Stay Safe When Making Silage

May 20, 2021
Making silage can be a dangerous time on farms. Take steps to eliminate or control hazards and keep everyone safe.

Machinery dangers

Machinery is powerful, and accidents can happen quickly. Make sure to follow all safety protocals. That means you should never repair machinery while it's running. Always switch it off, isolate it from the source of power and make sure it has stopped before you try to unplug a blower pipe or fix a broken part.

Keep machine guards and shields in place at all times. They're there for your protection. Bypassing guards and shields can leave operators exposed to rotating shafts, chain and v-belt drives, gears and pully wheels and more. 

If you're driving a tractor or truck, make sure to adjust your rearview mirrors so you can see what's behind you. Install back-up warning alarms to keep everyone safe.

When filling a bunker silo or drive-over pile, don't let anyone in or near the pile. Make sure everyone -- especially children -- know the rules and are a safe distance away.

Fall from height

Bunker silos and drive-over piles can be a risk for falls. It's important to install guardrails on all above-ground level walls and to use caution when removing plastic, tires, tire sidewalls and gravel bags from the top of the pile. Avoid standing near the walls or the edge of the feedout face.

Use equipment operating from the ground level to remove surface-spoiled silage from the surface of bunkers and piles, and never allow a person to ride in the bucket of a front-end loader to take samples from the silage feedout face.

Avalance or collapsing silage

Silage avalances are dangerous and unpredictable. A chunk of a silage feedout face can break off and fall in a fraction of a second, which can be deadly for anyone standing beneath it. The taller the silage face, the more dangerous it is.

Although you can't stop silage avalanches from happening, you can follow some safety guildelines to prevent people from being trapped underneath them. Following are guidelines that can decrease the chance of having a serious accident caused by collapsing silage.

  • Never allow people to stand near the feedout face.
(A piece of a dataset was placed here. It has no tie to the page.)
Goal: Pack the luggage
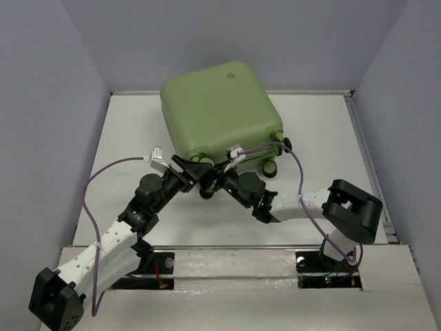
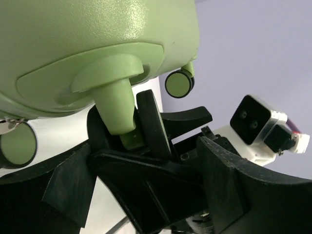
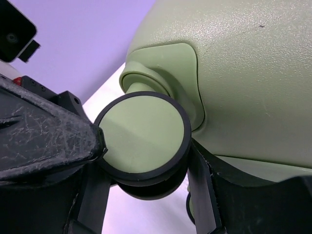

A good rule of thumb is to never stand closer to the silage face than three times its height.
  • Follow the "buddy rule." That means never work in or near a bunker or pile by yourself. 
  • Bunker silos and drive-over piles should not be filled higher than the unloading equipment can reach safely. For most unloaders, that's 12 to 14 feet.
  • Do not "pitch" spoiled silage. It is simply too dangerous to remove spoilage from the top of many bunkers and piles. Only remove spoiled silage with equipment operated safely from the ground.
  • Use proper unloading techniques, which includes shaving silage down the feedout face.
  • Never "dig" the bucket into the bottom of the silage. Undercutting creates an overhang of silage that can loosen and fall to the ground. Never drive the unloader parallel to and in close proximity of the feedout face.
  • When sampling silage, take samples from a loader bucket after it is moved a safe distance away from the feedout face.
  • Never park vehicles or equipment near teh feedout face.
  • When working in or on an overfilled bunker or pile, always wear a harness connected to a safety line. 
  • Wear a safety vest when working around silage.
  • Post warning signs saying, "Danger! Silage Face Might Collapse" around the perimeter of a bunker or pile. If the bunker or pile is in a  remote area on the farm, fence in the perimeter and posta  sign saying, "Danger: Do Not Enter. Authorized Personnel Only."


Rollovers account for about half of the approximately 200 tractor-related fatalities reported every year in the United States. Filling bunker silos and drive-over piles can pose serious risks. Always follow safety precautions to avoid rollovers.
  • Use safety equipment. Roll-over protective structures (ROPS) create a zone of protection around the tractor operator. When used with a seat belt, ROPS prevent the operator from being thrown from the protective zone and crushed.
  • Never fill bunker silos higher than the top of the wall. A straight drop off a bunker silo wall is a significant risk.
  • Install sight rails on above-ground walls. These rails show the tractor operator the location of the wall, but they aren't designed to hold an overturning tractor.
  • Install lights on the rail if you're going to be filling the bunker silo at night.
  • When filling a bunker silo or drive-over pile, form a progressive wedge of forage. This provides a safe slope for packing.
  • Maintain a minimum slope of 1-in-3 on the sides and ends of a drive-over pile.
  • Back tractors up steep slopes to prevent roll-backs.
  • Use low-clearance, wide front-end tractors equipped with well lugged tires to prevent slipping.
  • Never use large rectangular or round hay or straw bales for temporary bunker walls.
  • Add weights to the front and back of tractors to improve stability. (This will also improve packing efficiency.)
  • When using front-end loadesr to move forage to the bunker or pile, do not carry the bucket any higher than necessary to help keep the center of gravity low.
  • When using two or more pack tractors, establish a driving procedure to prevent collisions.